Niçin Kur'an meali okunmuyor da Risale-i Nur okunuyor? Bir kişi sadece Kur'an meali okuyarak, Kur'an-ı Kerim'in bizden ne istediğini öğrenemez mi?

Niçin Kur'an meali okunmuyor da Risale-i Nur okunuyor? Bir kişi sadece Kur'an meali okuyarak, Kur'an-ı Kerim'in bizden ne istediğini öğrenemez mi?
Cevap

Değerli Kardeşimiz;

Evvela, Kur’an Allah’ın ezeli ilim sıfatından süzülüp gelen ve ebedi ilimleri havi mucizevi bir kitaptır. İnsanların kısır aklı ve anlayışı, bu sınırsız ilme dayanan İlahi kitabı birebir tercüme edip, bu İlahi kitabın bütün meziyetlerini meale aktaramaz. Bu yüzden meal, Kur’an’a mikyas değil, ancak genel hatları ile bir malumat edinme vesilesi olabilir. Yani meal, meali yapan şahsın eksik ve basit bir dil tercümesinden ibarettir.

İkincisi, tefsir meale göre daha geniş daha kapsamlı bir çalışmadır. Mealde kelimenin eksik ve kısır bir tercümesi yapılmaya çalışılırken, tefsirde kelimenin bütün mana yönleri, gramer ilminin de kaideleri ile inceleniyor. Onun için meal asla tefsirin yerini tutamaz.

Kur’an’ı geniş ve sağlıklı bir şekilde talim etmek istiyor isek tefsirle meşgul olmalıyız. Yani meal sadece genel bir malumat edinme şeklidir, derinlemesine talim için yeterli değildir. Tarihte yüz binlerce tefsir yapılmışken, meallerin çok az olması meselemize işaret eder.

Üçüncüsü, Risale-i Nur, Kur’an’ın manevi ve hakikatli bir tefsir olduğu için, meal ile kıyasa gelmez. Aslında bizim yadırgadığımız husus, meali Kur’an zannetmemiz ve onu diğer Kur’ani çalışmalardan üstün görmemizdir. Halbuki ne tefsir ne de meal Kur’an değil, onun üzerine yapılmış birer beşeri çalışmalardır. Ama tefsir, kapsam açısından mealden daha üstün bir çalışmadır.

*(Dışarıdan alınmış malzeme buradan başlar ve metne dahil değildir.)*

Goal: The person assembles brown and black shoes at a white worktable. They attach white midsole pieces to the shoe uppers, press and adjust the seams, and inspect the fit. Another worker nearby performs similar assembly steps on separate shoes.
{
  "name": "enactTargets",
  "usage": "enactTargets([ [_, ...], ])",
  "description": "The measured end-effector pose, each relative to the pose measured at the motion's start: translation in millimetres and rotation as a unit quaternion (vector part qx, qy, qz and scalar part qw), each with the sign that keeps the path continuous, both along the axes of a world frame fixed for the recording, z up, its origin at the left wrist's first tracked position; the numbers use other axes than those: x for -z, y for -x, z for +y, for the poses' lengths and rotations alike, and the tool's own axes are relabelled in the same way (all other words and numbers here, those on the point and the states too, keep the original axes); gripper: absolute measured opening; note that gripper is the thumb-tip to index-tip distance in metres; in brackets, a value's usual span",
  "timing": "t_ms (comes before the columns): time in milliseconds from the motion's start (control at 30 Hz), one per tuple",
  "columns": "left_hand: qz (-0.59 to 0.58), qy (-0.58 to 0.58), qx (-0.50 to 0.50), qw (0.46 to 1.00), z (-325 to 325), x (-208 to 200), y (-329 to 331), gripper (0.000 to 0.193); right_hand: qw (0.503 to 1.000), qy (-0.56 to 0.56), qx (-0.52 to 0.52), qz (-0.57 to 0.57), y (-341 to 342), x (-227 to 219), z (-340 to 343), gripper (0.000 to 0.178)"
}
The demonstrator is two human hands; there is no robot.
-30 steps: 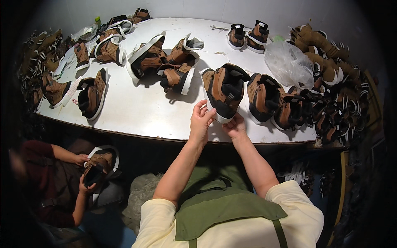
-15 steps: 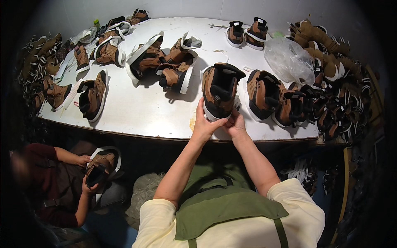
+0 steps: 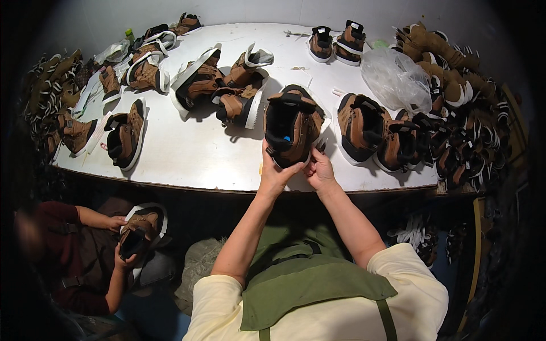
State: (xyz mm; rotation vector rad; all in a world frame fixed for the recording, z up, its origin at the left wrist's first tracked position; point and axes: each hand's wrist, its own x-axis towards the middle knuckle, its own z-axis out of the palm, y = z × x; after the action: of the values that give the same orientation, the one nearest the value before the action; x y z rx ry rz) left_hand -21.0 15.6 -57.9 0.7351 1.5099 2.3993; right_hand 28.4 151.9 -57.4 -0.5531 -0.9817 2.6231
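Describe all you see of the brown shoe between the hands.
Brown and black, leather-looking, the high-top shoe points away from the person over the white table. Its black-lined opening faces up, a small blue spot inside; white edging shows at right. The left grip cups the heel; contact from the right grip is unclear.
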Motion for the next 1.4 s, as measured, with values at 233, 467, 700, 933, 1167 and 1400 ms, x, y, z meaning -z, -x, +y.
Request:
enactTargets([
  [233,-0.056,-0.009,0.078,0.995,-9.2,17.1,4.6,0.085,0.997,-0.057,-0.015,0.042,-1.7,-1.6,0.4,0.02],
  [467,0.014,0.084,0.026,0.996,-17.5,11.1,1.3,0.09,0.994,-0.057,-0.053,0.083,-5.1,13.0,6.7,0.016],
  [700,0.215,0.158,-0.148,0.952,-3.6,-13.9,-0.8,0.124,0.999,0.009,-0.046,-0.003,-2.0,-8.8,6.0,0.013],
  [933,0.202,0.174,-0.204,0.942,1.2,-26.4,-1.6,0.105,0.992,0.049,-0.108,0.04,6.7,10.4,5.6,0.014],
  [1167,0.144,0.216,-0.205,0.944,-10.2,-39.6,6.2,0.084,0.984,0.068,-0.167,-0.015,1.6,11.1,11.4,0.021],
  [1400,0.202,0.254,-0.264,0.908,-16.6,-37.7,10.8,0.078,0.955,-0.28,0.097,-0.034,-27.0,-4.3,18.1,0.031],
])
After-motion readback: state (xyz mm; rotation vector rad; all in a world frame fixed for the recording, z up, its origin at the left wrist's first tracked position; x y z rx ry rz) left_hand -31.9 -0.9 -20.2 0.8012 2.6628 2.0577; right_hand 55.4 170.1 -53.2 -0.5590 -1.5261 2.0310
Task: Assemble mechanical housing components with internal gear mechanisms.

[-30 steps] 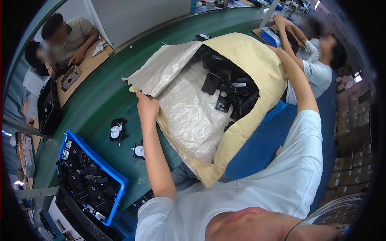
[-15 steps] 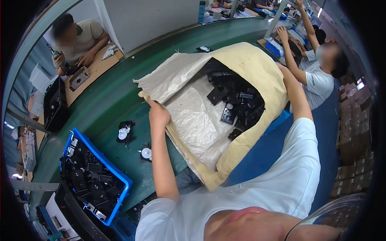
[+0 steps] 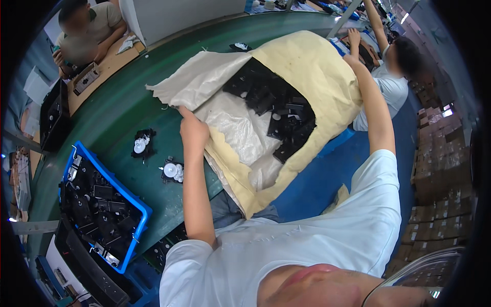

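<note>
A large sack, pale yellow paper outside and white woven plastic inside, lies tilted before me with its torn mouth facing me. Loose black plastic parts show inside its far right half. The near left edge of the mouth is pinched in my left hand, its fingers closed on the material. My right hand holds the sack's far right side, its fingers mostly hidden. Left of my left forearm, two black assemblies with white gears, one nearer and one farther, rest on the green surface.
A blue-rimmed crate full of black parts stands at the lower left. Beyond the green conveyor, a person sits at a bench with a black bin nearby. Another person works at the right. Stacked cartons line the right side.
My view has shifted, so the scene sits farther left and higher. The sack's mouth has narrowed somewhat, with both hands still on it. A yellowish scrap now shows beside my right sleeve.
</note>
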### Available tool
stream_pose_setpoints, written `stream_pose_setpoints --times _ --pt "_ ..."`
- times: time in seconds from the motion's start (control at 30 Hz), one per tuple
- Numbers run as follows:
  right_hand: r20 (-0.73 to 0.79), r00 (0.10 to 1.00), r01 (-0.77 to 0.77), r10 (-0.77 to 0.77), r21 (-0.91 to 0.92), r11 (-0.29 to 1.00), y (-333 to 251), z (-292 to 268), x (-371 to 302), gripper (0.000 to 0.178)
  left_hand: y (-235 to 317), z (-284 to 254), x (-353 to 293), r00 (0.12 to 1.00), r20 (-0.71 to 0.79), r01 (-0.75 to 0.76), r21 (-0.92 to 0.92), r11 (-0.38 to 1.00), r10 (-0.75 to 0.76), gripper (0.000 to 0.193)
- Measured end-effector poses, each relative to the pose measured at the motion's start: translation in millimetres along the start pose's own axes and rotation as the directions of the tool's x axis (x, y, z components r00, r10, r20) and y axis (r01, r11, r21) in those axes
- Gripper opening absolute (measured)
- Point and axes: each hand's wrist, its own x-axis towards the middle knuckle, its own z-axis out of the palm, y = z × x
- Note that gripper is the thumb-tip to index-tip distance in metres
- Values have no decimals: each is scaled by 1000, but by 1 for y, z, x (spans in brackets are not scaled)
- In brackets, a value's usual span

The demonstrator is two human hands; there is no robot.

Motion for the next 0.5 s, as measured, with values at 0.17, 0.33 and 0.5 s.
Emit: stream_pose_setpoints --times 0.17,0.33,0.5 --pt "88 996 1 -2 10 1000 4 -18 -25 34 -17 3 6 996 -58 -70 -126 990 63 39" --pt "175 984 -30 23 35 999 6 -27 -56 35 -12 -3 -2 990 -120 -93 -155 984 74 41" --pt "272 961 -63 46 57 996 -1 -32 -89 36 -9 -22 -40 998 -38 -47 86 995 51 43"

Dördüncüsü, Risale-i Nurların Kur'an mealine bakış açısı şu şekildedir:

"Evet, nasıl İmam-i Âzam demiş: ' لاَۤ اِلٰهَ اِلاَّ اللّٰهُ tevhide alem ve isimdir.' Biz de deriz:

"Kelimât-ı tesbihiye ve zikriyenin, hususan ezanda ve namazda olanların ekseriyet-i mutlakası, alem ve isim hükmüne geçmişler. Alem gibi, mana-yı lügavîsinden ziyade, mana-yı örfî-i şer'îsine bakılır. Öyleyse değişmeleri şer'an mümkün değildir. Her mü'mine bilmesi lazım olan mücmel manaları, yani muhtasar bir meali ise, en âmi bir adam dahi çabuk öğrenir. Bütün ömrünü İslâmiyetle geçiren ve kafasını binler malayaniyatla dolduran adamlar, bir iki haftada, hayat-ı ebediyesinin anahtarı olan şu kelimât-ı mübarekenin meâl-i icmâlîsini öğrenmemesine nasıl mazur olabilirler, nasıl Müslüman olurlar, nasıl 'akıllı adam' denilirler? Ve öyle heriflerin tembelliklerinin hatırı için o nur menbalarının mahfazalarını bozmak kâr-ı akıl değildir."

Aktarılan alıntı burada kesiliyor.